**WHAT IS BEING ASKED**: Reproduce the records below exactly, but only between the lines holding "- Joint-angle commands" and "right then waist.", inclusive.
[[ ENTRIES SHOWN open ]]
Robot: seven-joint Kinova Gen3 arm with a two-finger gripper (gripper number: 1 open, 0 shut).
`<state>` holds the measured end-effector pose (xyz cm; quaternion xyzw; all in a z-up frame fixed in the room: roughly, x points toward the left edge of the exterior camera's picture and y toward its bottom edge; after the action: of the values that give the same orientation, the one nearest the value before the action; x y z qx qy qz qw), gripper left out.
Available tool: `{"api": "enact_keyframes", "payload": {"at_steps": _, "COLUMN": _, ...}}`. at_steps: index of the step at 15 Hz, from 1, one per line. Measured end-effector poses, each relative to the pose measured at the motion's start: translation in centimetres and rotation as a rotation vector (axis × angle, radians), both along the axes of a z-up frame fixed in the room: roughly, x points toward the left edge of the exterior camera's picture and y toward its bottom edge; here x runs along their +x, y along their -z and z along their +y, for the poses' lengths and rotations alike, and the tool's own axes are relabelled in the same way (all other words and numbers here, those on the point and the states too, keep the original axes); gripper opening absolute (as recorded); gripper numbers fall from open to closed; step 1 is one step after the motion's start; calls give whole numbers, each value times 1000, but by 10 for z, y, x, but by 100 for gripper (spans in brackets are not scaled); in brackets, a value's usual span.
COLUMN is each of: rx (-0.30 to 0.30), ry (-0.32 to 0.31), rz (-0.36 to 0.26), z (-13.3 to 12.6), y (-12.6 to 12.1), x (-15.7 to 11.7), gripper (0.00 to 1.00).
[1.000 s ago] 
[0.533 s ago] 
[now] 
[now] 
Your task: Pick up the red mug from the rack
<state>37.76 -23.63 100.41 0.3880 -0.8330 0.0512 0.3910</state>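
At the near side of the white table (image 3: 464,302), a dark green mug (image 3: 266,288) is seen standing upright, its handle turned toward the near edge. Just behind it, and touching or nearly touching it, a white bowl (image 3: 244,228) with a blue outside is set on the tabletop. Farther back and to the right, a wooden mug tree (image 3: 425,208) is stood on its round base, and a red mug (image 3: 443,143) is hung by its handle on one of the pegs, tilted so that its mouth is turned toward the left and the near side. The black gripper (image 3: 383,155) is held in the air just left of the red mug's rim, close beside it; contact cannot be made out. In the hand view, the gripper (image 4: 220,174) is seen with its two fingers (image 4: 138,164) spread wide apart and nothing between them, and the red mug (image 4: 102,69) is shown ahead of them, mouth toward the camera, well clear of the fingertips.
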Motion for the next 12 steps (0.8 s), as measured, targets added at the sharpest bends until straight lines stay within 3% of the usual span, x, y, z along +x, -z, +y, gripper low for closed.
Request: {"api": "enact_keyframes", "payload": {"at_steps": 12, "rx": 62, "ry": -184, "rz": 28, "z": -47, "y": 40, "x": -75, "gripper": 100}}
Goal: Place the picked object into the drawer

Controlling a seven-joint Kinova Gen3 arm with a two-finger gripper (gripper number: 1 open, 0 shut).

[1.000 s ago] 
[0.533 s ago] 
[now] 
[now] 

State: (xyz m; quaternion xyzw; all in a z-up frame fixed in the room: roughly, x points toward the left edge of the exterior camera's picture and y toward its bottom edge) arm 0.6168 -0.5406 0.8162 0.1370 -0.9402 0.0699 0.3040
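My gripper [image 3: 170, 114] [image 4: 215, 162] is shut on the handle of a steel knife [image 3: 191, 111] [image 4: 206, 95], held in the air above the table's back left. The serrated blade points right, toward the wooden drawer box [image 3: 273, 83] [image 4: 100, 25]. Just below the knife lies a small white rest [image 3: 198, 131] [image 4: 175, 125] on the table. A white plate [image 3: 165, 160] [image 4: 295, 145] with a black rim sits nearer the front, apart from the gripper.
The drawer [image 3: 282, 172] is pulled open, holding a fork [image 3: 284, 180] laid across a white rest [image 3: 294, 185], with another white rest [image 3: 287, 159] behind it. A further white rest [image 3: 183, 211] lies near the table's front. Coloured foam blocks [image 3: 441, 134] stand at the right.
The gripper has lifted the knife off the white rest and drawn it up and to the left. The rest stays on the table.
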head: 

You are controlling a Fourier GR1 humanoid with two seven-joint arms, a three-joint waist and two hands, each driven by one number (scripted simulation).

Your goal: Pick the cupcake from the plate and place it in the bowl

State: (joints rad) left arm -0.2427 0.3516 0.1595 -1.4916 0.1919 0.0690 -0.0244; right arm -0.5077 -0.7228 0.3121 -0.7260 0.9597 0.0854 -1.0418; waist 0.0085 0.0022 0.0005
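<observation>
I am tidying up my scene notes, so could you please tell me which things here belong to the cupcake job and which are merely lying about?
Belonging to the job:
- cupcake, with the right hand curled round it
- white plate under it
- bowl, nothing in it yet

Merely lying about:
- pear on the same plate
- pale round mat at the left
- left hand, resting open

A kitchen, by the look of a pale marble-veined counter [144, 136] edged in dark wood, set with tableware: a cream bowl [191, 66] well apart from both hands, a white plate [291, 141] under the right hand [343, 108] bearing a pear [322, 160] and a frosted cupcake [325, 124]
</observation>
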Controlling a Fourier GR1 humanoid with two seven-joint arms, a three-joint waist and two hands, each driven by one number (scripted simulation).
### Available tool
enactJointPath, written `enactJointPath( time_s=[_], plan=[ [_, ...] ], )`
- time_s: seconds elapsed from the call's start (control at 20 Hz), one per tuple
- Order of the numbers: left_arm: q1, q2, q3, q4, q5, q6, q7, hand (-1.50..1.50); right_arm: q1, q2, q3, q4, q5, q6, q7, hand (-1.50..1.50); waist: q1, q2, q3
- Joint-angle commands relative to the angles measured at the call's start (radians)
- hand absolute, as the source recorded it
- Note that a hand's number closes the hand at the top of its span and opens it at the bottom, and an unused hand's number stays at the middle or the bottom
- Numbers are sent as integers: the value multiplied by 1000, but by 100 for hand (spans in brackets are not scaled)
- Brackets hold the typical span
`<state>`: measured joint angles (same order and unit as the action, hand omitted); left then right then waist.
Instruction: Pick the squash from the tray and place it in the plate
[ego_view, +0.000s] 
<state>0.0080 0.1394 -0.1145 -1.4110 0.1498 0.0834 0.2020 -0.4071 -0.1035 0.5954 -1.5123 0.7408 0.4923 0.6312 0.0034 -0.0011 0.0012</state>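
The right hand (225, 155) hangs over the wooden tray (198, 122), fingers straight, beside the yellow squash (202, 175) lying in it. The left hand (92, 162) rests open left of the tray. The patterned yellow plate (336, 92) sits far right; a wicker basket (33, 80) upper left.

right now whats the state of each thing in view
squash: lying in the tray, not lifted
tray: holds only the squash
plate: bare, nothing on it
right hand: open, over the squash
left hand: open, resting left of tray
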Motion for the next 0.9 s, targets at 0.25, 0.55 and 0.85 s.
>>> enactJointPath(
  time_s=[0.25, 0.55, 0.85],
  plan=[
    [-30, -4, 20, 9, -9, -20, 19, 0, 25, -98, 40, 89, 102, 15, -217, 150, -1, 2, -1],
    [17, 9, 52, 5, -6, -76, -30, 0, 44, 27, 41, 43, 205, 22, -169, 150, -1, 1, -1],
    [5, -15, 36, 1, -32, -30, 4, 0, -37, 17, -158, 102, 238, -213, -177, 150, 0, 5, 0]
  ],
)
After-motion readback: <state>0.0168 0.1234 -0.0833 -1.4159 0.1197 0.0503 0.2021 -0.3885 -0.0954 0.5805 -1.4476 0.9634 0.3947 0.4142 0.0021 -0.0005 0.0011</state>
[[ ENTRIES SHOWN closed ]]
**FINISHED TASK**:
- Joint-angle commands relative to the angles measured at the call's start (radians)
- hand absolute, as the source recorded it
- Note that a hand's number closes the hand at the top of its span and opens it at the bottom, and an unused hand's number stays at the middle or the bottom
- Numbers are sent as integers: the value multiplied by 1000, but by 100 for hand (spans in brackets are not scaled)
- Brackets hold the typical span
`<state>`: measured joint angles (same order and unit as the action, hand omitted); left then right then waist.

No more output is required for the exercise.